From the entries below, extract every line that includes the word "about".

^^^^^^^^^^^^^^^^

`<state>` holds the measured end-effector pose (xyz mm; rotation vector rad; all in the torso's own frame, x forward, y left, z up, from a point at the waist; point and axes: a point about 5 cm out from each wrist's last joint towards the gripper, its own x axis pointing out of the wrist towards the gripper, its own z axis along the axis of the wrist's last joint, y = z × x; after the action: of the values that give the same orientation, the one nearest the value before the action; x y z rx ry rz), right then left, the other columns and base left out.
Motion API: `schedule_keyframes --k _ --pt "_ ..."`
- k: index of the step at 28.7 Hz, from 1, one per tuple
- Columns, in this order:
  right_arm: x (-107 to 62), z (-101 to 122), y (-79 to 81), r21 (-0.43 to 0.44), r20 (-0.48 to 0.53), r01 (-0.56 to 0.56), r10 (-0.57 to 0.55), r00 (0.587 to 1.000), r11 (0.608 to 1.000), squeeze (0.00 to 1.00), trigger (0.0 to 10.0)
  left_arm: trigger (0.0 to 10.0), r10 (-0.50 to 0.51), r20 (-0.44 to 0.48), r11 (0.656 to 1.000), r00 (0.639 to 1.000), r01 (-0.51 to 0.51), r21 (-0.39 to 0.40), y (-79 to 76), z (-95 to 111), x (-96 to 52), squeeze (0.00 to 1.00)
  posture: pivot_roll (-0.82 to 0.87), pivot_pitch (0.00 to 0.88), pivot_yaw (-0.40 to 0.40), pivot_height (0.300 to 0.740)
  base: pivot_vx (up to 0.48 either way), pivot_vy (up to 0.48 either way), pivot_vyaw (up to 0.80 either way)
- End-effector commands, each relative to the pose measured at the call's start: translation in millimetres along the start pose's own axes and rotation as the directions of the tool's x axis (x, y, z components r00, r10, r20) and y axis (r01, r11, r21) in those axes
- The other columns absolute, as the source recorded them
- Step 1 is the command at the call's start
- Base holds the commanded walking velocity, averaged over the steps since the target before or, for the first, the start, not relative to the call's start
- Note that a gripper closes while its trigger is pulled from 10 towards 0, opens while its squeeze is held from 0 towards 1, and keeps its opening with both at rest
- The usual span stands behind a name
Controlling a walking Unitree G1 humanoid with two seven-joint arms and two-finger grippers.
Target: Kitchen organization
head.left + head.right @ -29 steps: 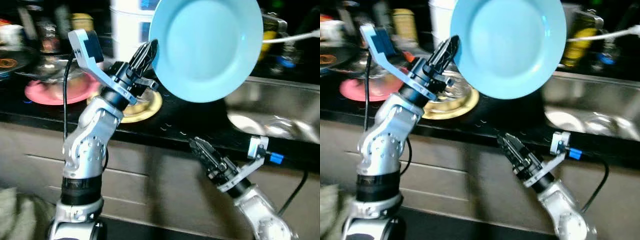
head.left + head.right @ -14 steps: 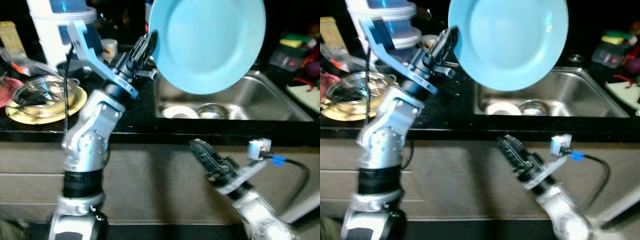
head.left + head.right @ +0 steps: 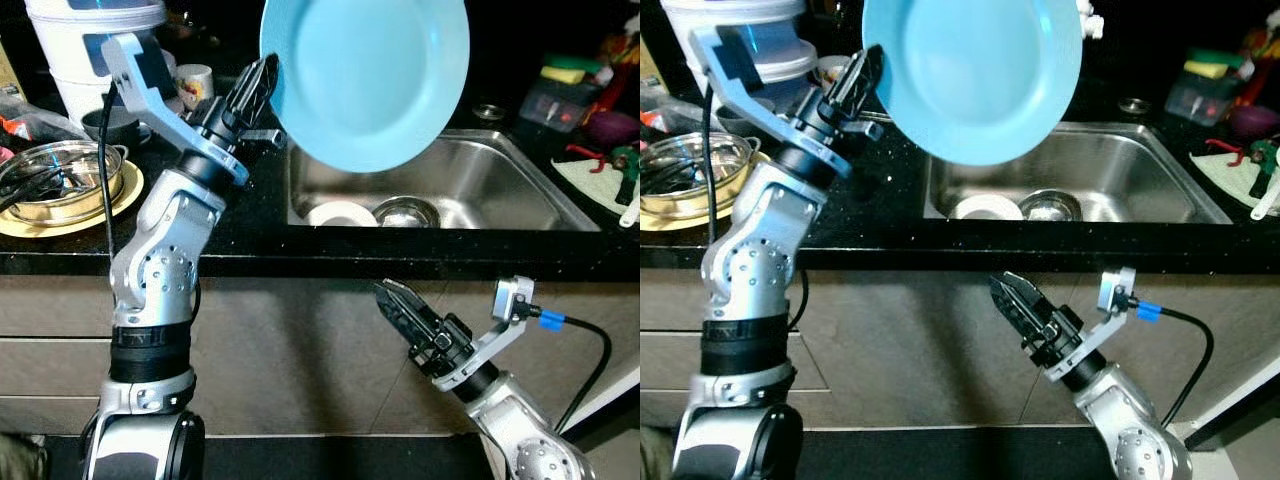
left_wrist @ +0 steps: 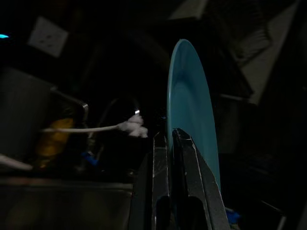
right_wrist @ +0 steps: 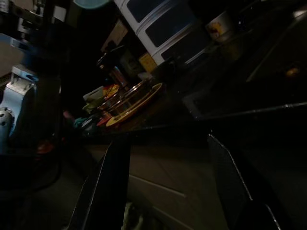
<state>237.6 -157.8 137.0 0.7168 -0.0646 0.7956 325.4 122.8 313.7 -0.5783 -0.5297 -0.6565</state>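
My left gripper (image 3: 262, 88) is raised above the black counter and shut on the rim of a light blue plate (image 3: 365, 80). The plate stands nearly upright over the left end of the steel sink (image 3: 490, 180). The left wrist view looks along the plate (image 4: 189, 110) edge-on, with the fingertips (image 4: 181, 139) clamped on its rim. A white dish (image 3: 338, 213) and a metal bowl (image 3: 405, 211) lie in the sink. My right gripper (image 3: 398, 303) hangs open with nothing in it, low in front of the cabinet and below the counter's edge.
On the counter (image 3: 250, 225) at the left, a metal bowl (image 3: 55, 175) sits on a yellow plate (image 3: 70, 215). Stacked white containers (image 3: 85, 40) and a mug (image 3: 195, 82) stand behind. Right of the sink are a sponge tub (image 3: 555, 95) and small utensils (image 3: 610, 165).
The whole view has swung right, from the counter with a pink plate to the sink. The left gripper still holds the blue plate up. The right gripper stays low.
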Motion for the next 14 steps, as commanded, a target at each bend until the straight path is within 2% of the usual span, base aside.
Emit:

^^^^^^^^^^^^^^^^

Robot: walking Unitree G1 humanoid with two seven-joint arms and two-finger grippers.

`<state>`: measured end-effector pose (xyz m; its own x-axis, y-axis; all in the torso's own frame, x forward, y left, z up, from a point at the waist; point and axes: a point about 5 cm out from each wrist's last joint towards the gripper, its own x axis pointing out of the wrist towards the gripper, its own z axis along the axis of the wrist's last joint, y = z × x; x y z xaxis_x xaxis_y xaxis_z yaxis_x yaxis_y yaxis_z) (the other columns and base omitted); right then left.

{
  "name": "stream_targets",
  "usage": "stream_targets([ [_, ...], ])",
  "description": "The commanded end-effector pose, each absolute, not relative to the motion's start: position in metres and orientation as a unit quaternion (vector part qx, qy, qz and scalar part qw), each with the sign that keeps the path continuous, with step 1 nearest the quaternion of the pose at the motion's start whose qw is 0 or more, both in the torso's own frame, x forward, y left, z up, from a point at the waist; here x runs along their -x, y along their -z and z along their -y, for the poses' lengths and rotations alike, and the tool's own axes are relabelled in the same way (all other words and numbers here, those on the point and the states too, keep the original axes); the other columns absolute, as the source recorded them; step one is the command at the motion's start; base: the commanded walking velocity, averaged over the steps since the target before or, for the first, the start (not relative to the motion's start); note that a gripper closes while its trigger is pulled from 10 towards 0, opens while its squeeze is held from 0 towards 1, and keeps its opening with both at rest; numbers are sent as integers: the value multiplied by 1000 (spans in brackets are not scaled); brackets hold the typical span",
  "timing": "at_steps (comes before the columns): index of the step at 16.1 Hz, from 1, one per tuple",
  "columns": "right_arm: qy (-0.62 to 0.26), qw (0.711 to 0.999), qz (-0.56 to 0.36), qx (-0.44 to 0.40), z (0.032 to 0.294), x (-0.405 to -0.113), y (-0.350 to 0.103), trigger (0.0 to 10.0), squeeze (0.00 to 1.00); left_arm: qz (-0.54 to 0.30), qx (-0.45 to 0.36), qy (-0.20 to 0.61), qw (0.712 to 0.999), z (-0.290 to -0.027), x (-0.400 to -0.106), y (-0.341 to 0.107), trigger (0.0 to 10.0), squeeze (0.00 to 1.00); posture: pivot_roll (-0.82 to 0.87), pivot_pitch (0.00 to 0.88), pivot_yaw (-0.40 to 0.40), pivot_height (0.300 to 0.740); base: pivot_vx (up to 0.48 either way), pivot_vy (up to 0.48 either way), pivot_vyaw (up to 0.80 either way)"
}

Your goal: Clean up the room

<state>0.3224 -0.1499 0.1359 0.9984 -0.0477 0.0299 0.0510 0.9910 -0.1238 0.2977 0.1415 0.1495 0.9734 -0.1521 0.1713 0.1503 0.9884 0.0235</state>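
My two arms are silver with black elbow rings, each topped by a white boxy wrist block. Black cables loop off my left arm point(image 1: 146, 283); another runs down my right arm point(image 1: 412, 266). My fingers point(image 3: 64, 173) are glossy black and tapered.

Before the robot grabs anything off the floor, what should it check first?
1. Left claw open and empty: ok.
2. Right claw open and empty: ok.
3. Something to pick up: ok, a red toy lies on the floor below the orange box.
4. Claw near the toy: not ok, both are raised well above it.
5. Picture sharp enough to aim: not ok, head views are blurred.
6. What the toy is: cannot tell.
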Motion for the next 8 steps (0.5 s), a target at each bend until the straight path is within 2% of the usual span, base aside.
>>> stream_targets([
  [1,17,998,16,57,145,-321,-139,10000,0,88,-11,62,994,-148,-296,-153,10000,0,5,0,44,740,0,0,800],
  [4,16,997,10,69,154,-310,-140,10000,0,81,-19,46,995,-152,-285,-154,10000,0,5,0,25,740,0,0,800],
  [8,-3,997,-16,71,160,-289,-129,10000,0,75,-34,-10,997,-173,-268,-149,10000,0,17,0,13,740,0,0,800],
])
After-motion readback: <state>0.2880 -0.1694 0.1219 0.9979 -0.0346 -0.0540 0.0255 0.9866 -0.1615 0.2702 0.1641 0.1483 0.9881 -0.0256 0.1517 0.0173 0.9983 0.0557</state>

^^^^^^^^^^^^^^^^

EXERCISE ANSWER:
`<state>` holds the measured end-effector pose (xyz mm; rotation vector rad; all in the torso's own frame, x forward, y left, z up, from a point at the waist; point and axes: a point about 5 cm out from each wrist's last joint towards the gripper, its own x axis pointing out of the wrist towards the gripper, its own z axis along the axis of the wrist's last joint, y = z × x; after the action: of the values that give the same orientation, the one nearest the value before the action; x y z rx ry rz), right then left, the other columns and base left out.
`<state>`: measured end-effector pose (xyz m; its own x-axis, y-axis; all in the torso's own frame, x forward, y left, z up, from a point at the waist; point and axes: a point about 5 cm out from each wrist's last joint towards the gripper, its own x axis pointing out of the wrist towards the gripper, its own z axis along the axis of the wrist's last joint, y = z × x; x y z xaxis_x xaxis_y xaxis_z yaxis_x yaxis_y yaxis_z) (the other columns and base omitted); right then left.

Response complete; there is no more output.